I've discovered a memory leak in my Rails code - that is to say, I've found what code leaks but not why it leaks. I've reduced it down to a test case that doesn't require Rails:

require 'csspool'
require 'ruby-mass'

def report
    puts 'Memory ' + `ps ax -o pid,rss | grep -E "^[[:space:]]*#{$$}"`.strip.split.map(&:to_i)[1].to_s + 'KB'
    Mass.print
end

report

# note I do not store the return value here
CSSPool::CSS::Document.parse(File.new('/home/jason/big.css'))

ObjectSpace.garbage_collect
sleep 1

report

ruby-mass supposedly lets me see all the objects in memory.

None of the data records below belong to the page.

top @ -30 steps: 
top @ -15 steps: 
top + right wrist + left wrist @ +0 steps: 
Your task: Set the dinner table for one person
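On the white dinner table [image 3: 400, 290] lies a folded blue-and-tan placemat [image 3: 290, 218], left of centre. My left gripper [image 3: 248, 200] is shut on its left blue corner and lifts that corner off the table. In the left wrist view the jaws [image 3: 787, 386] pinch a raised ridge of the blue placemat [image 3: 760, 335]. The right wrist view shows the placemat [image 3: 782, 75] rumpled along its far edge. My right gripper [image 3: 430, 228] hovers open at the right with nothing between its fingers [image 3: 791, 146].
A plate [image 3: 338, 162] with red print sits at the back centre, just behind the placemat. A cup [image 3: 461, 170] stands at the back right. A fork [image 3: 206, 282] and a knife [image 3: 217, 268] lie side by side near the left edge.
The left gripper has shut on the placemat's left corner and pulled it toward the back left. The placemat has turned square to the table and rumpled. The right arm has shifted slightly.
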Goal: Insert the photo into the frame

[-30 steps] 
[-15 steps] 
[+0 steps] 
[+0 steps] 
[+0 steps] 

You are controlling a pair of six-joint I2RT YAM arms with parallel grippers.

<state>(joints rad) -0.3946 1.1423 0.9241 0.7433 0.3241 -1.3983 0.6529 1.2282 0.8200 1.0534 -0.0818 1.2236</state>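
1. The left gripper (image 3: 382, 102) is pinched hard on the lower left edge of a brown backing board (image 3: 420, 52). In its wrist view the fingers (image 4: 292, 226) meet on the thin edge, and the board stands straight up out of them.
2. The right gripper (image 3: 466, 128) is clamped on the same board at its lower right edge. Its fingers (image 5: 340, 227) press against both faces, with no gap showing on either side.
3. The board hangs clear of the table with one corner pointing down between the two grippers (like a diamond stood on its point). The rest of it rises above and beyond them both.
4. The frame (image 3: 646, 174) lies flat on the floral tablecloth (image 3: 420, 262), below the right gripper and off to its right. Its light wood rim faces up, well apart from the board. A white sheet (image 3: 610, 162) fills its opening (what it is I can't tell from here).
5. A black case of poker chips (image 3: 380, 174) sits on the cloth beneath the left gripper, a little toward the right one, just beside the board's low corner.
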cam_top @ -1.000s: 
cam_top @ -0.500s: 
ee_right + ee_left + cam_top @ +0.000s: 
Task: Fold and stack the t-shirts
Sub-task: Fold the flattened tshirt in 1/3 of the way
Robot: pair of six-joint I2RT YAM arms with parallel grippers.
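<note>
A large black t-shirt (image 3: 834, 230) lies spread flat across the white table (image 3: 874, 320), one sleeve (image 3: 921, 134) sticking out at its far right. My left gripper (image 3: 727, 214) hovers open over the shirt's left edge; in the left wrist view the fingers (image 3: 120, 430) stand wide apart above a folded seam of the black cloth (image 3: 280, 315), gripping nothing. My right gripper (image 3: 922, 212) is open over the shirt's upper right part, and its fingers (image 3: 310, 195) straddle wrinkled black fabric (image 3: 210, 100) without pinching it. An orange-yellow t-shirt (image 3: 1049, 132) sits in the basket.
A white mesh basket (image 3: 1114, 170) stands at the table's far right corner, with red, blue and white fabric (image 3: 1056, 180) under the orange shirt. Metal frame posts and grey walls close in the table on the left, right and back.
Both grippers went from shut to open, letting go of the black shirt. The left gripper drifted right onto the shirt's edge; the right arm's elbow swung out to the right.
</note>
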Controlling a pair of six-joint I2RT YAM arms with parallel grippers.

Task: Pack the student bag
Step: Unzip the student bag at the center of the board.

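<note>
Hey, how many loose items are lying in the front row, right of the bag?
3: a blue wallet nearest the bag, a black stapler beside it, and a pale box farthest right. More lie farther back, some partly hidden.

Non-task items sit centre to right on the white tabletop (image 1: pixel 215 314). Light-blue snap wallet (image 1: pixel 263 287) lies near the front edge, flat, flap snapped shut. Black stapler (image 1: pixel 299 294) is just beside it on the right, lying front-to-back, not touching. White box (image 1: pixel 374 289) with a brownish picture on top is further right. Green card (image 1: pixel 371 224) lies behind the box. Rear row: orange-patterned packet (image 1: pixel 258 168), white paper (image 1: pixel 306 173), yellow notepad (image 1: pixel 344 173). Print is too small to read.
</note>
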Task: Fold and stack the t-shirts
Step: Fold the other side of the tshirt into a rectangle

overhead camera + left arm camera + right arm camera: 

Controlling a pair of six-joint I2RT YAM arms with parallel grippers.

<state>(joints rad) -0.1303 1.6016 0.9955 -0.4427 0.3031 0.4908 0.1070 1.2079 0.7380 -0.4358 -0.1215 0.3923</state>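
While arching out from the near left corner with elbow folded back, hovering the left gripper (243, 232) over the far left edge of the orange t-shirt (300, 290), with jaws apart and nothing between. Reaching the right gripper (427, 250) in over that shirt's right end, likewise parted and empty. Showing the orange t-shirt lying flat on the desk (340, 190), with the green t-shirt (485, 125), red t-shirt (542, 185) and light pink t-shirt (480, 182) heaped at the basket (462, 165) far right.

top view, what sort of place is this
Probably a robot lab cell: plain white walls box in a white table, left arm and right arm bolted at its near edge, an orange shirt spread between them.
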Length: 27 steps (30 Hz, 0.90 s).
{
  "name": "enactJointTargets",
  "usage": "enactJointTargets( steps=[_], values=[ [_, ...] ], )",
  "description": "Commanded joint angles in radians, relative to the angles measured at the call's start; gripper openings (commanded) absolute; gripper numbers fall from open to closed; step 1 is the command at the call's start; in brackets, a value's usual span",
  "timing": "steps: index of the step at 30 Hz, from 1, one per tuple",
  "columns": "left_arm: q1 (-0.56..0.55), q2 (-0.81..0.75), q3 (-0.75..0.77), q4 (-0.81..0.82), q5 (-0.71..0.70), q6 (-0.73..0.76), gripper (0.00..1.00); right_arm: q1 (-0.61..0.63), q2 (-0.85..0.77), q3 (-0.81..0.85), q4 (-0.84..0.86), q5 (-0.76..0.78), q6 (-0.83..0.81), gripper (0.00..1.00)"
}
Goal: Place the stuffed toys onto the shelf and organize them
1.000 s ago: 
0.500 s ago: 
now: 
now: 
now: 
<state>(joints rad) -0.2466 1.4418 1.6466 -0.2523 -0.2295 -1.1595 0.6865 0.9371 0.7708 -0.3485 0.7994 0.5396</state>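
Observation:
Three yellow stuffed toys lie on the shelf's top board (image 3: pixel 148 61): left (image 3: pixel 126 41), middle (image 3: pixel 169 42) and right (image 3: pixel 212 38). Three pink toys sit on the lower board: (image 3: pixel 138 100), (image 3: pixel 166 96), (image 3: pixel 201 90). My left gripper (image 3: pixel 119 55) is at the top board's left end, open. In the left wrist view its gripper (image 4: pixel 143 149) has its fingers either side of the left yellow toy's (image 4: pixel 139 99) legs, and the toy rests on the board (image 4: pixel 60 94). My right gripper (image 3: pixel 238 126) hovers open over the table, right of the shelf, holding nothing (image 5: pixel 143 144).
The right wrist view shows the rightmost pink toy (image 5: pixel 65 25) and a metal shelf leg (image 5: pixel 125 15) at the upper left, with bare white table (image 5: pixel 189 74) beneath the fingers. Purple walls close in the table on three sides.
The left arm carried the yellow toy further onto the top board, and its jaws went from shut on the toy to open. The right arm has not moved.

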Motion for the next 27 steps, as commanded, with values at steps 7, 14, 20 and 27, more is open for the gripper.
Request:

CSSPool is a CSS parser based on racc. /home/jason/big.css is a 1.5MB CSS file.

This outputs:

Memory 9264KB

==================================================
 Objects within [] namespace
==================================================
  String: 7261
  RubyVM::InstructionSequence: 1151
  Array: 562
  Class: 313
  Regexp: 181
  Proc: 111
  Encoding: 99
  Gem::StubSpecification: 66
  Gem::StubSpecification::StubLine: 60
  Gem::Version: 60
  Module: 31
  Hash: 29
  Gem::Requirement: 25
  RubyVM::Env: 11
  Gem::Specification: 8
  Float: 7
  Gem::Dependency: 7
  Range: 4
  Bignum: 3
  IO: 3
  Mutex: 3
  Time: 3
  Object: 2
  ARGF.class: 1
  Binding: 1
  Complex: 1
  Data: 1
  Gem::PathSupport: 1
  IOError: 1
  MatchData: 1
  Monitor: 1
  NoMemoryError: 1
  Process::Status: 1
  Random: 1
  RubyVM: 1
  SystemStackError: 1
  Thread: 1
  ThreadGroup: 1
  fatal: 1
==================================================

Memory 258860KB

==================================================
 Objects within [] namespace
==================================================
  String: 7456
  RubyVM::InstructionSequence: 1151
  Array: 564
  Class: 313
  Regexp: 181
  Proc: 113
  Encoding: 99
  Gem::StubSpecification: 66
  Gem::StubSpecification::StubLine: 60
  Gem::Version: 60
  Module: 31
  Hash: 30
  Gem::Requirement: 25
  RubyVM::Env: 13
  Gem::Specification: 8
  Float: 7
  Gem::Dependency: 7
  Range: 4
  Bignum: 3
  IO: 3
  Mutex: 3
  Time: 3
  Object: 2
  ARGF.class: 1
  Binding: 1
  Complex: 1
  Data: 1
  Gem::PathSupport: 1
  IOError: 1
  MatchData: 1
  Monitor: 1
  NoMemoryError: 1
  Process::Status: 1
  Random: 1
  RubyVM: 1
  SystemStackError: 1
  Thread: 1
  ThreadGroup: 1
  fatal: 1
==================================================

You can see the memory going way up. Some of the counters go up, but no objects specific to CSSPool are present. I used ruby-mass's "index" method to inspect the objects that have references like so:

Mass.index.each do |k,v|
    v.each do |id|
        refs = Mass.references(Mass[id])
        puts refs if !refs.empty?
    end
end

But again, this doesn't give me anything related to CSSPool, just gem info and such.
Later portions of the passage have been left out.